Suffering Passes. Having Suffered
Never Passes
Oak, 30 x 180 x 180"
Burlington County
College, 2006-07
Salisbury University, 2008
Michener Art Museum, 2008
This is one of five pieces originally proposed to honor the "desaparecidos" in Buenos Aires, Argentina. Its meaning has expanded to embrace the more specific contemporary losses from 9/11 and the Iraq war.
The installation is both commemorative and unifying. It consists of one complete bench and five sharply cut fragments of benches sited in a 15 foot concentric, yet open, oval. The contrasting elements -one whole and complete, the others torn and ripped are testimony of the sudden loss experienced by the survivors.

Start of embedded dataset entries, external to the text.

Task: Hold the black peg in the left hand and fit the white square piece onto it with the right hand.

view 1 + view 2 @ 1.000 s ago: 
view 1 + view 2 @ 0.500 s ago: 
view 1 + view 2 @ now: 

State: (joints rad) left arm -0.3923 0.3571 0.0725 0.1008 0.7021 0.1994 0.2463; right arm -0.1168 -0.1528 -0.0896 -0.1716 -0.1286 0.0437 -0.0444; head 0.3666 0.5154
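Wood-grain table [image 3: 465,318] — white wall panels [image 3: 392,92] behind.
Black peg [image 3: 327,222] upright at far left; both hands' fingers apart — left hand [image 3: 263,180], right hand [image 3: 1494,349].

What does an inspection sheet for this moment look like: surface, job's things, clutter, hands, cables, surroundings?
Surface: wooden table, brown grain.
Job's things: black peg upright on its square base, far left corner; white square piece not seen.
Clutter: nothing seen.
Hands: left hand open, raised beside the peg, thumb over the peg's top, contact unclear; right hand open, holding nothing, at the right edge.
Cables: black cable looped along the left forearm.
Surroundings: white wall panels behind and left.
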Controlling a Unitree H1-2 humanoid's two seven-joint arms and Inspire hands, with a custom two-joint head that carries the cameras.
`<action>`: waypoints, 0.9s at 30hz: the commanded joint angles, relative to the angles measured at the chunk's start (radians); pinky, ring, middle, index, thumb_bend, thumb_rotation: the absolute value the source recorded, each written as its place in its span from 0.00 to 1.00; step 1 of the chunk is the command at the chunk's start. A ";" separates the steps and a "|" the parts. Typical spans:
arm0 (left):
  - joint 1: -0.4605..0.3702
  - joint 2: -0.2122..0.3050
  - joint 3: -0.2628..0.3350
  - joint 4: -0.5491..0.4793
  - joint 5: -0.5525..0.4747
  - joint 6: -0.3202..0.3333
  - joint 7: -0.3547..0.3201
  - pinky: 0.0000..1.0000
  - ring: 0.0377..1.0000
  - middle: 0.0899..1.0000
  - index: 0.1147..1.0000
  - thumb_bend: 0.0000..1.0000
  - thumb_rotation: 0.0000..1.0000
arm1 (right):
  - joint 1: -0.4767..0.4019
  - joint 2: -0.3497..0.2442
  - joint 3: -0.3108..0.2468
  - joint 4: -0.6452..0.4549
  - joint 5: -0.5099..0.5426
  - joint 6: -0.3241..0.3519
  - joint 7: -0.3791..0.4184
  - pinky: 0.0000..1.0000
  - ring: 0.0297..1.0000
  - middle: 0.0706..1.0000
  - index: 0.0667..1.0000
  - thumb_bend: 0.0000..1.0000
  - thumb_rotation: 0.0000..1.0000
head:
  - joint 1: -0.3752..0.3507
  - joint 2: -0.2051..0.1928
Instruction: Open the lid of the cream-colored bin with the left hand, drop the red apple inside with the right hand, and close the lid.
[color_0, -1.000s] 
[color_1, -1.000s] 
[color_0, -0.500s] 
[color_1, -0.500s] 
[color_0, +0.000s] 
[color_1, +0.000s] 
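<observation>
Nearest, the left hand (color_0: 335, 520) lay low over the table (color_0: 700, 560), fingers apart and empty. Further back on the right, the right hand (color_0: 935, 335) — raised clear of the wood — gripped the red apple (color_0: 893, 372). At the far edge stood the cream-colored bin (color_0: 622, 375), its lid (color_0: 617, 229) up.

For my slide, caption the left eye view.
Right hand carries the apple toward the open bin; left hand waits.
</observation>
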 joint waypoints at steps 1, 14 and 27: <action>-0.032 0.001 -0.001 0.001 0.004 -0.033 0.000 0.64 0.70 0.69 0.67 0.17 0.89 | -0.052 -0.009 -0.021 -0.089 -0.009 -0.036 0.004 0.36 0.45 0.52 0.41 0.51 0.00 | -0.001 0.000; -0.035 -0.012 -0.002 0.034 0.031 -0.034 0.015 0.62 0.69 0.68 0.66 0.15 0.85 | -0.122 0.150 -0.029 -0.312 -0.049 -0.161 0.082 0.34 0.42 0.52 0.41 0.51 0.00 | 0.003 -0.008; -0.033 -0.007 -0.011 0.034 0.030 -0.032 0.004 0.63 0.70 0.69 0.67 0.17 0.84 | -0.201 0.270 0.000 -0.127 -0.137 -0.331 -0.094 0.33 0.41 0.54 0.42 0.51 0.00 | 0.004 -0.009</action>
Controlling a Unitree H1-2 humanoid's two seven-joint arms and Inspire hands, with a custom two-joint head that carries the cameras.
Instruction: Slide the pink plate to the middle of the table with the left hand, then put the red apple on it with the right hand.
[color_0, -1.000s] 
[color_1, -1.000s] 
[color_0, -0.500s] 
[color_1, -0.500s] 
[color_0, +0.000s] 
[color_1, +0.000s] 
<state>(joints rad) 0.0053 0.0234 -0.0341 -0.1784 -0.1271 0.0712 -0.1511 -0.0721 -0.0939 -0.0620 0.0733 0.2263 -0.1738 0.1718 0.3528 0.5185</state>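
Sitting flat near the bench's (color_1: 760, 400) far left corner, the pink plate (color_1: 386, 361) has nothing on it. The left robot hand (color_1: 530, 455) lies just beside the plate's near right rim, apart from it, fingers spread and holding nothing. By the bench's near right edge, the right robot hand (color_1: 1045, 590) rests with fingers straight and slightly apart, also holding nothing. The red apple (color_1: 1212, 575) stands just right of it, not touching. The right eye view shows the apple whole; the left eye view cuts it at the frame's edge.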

Simultaneously the bench and fragments have a curving, enveloping form. The shapes bring the viewers together facing one another so that they can find strength from one another. They curve inward --to encourage interaction, among the people, to have them 'join' together. Places to sit among them are "missing", "disappeared", to honor those who are not there and to acknowledge their missing voices.
In form and shape, the benches are a series of three dimensional, gestural strokes, as if from the ink of a calligraphy brush in the Japanese enso circle form. The strokes enwrap each other like an embrace and hold the viewers within them. The circle form suggests both emptiness and completion.